## What you are asked to do
What you return must match the records exactly, except that the pictures are gone.

[Items from a dataset]
● ● ● ●

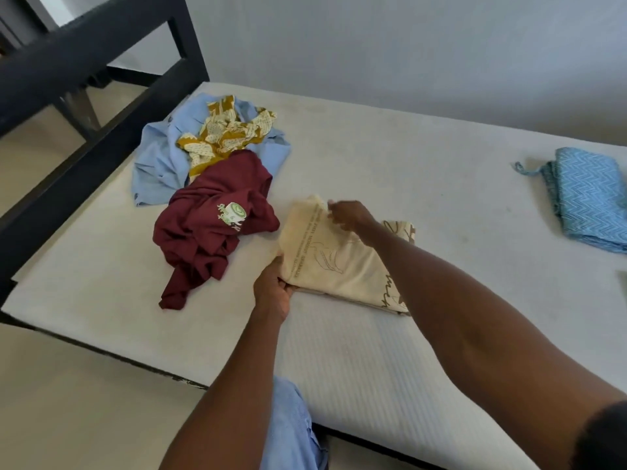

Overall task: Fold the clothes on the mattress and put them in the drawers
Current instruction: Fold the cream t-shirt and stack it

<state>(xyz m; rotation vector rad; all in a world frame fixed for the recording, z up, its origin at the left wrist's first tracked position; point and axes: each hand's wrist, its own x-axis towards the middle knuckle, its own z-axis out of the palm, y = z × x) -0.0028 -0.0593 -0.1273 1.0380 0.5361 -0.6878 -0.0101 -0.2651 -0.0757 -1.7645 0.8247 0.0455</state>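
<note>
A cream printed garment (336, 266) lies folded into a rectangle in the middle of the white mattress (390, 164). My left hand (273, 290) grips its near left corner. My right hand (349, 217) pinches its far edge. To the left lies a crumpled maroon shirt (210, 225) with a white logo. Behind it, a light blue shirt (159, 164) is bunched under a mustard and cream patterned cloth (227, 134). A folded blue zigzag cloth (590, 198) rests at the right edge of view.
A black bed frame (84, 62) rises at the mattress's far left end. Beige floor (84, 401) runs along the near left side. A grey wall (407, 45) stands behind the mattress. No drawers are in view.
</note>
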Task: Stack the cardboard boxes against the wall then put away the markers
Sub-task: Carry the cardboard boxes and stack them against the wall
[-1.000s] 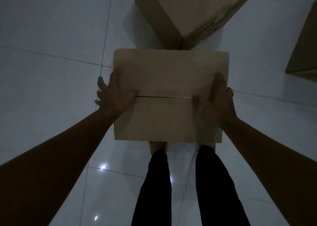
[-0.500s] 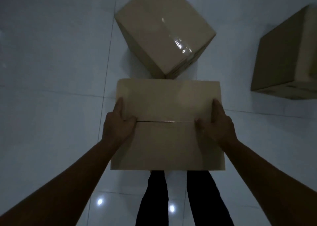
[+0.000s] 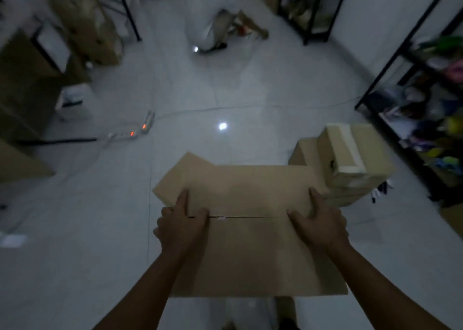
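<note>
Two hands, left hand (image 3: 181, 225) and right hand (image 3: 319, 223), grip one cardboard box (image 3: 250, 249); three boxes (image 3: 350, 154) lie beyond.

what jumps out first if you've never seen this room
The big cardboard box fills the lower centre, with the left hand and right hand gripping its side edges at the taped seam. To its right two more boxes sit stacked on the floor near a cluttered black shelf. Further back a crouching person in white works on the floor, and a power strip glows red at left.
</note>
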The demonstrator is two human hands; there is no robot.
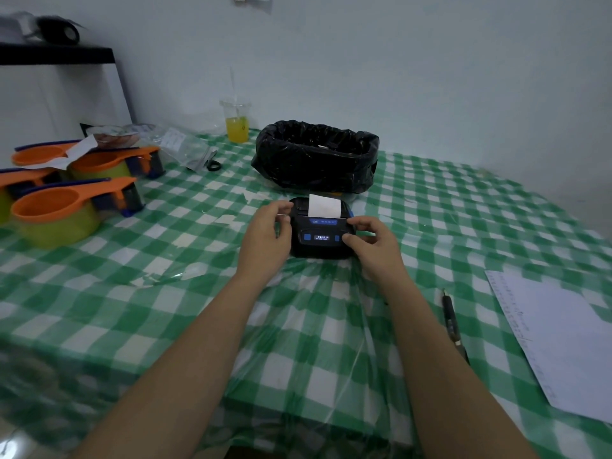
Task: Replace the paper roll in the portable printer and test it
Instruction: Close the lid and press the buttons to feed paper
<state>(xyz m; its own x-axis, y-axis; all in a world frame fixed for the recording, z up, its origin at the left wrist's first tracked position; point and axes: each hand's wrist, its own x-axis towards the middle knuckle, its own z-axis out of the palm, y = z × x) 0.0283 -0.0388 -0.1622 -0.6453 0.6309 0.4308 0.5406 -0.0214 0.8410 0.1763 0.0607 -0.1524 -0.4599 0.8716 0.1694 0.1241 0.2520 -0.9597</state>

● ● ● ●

## Result
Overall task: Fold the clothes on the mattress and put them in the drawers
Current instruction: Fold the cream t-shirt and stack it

<state>(xyz m; rotation vector rad; all in a world frame fixed for the recording, z up, its origin at the left wrist's first tracked position; point and axes: each hand's wrist, its own x-axis towards the middle knuckle, its own z-axis out of the palm, y = z × x) -0.0028 -0.0593 -0.1273 1.0380 0.5361 -0.6878 -0.0101 -0.2651 -0.0757 -1.7645 0.8247 0.0455</state>
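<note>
A cream printed garment (336, 266) lies folded into a rectangle in the middle of the white mattress (390, 164). My left hand (273, 290) grips its near left corner. My right hand (349, 217) pinches its far edge. To the left lies a crumpled maroon shirt (210, 225) with a white logo. Behind it, a light blue shirt (159, 164) is bunched under a mustard and cream patterned cloth (227, 134). A folded blue zigzag cloth (590, 198) rests at the right edge of view.
A black bed frame (84, 62) rises at the mattress's far left end. Beige floor (84, 401) runs along the near left side. A grey wall (407, 45) stands behind the mattress. No drawers are in view.
</note>
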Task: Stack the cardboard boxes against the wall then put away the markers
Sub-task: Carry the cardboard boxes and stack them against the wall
[-1.000s] 
[-0.500s] 
[+0.000s] 
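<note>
Two hands, left hand (image 3: 181, 225) and right hand (image 3: 319, 223), grip one cardboard box (image 3: 250, 249); three boxes (image 3: 350, 154) lie beyond.

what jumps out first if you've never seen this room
The big cardboard box fills the lower centre, with the left hand and right hand gripping its side edges at the taped seam. To its right two more boxes sit stacked on the floor near a cluttered black shelf. Further back a crouching person in white works on the floor, and a power strip glows red at left.
</note>
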The demonstrator is two human hands; there is no robot.
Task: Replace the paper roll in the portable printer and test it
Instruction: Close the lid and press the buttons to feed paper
<state>(xyz m; its own x-axis, y-axis; all in a world frame fixed for the recording, z up, its origin at the left wrist's first tracked position; point and axes: each hand's wrist, its own x-axis towards the middle knuckle, its own z-axis out of the palm, y = z × x) 0.0283 -0.0388 -0.1622 -0.6453 0.6309 0.4308 0.5406 -0.0214 0.8410 0.1763 0.0607 -0.1524 -0.4599 0.8716 0.1694 0.1241 0.2520 -0.9597</state>

Nothing more belongs to this answer.